— Problem statement —
Answer with a single number: how many lines in the listing below include "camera"?

— Provided data —
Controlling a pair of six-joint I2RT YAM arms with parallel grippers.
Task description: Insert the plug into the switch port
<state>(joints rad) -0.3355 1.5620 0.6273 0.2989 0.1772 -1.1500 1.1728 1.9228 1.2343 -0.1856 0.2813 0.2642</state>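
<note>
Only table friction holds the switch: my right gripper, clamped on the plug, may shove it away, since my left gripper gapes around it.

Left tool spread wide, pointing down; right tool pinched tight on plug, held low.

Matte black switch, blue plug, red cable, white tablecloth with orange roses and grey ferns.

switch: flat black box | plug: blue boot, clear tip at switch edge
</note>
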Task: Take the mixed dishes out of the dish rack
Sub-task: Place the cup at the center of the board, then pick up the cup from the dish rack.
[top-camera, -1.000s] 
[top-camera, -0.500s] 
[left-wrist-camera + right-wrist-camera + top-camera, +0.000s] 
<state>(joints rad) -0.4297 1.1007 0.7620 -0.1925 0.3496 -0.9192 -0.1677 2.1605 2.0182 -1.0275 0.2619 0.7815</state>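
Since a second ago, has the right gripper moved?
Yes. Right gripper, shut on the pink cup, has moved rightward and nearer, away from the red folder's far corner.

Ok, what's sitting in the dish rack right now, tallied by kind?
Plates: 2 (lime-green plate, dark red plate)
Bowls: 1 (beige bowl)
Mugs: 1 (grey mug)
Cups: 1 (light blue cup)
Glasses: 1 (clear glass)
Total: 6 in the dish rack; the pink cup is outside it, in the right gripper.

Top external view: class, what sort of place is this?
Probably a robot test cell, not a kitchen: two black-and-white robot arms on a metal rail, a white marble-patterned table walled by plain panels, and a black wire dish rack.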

— Task result —
3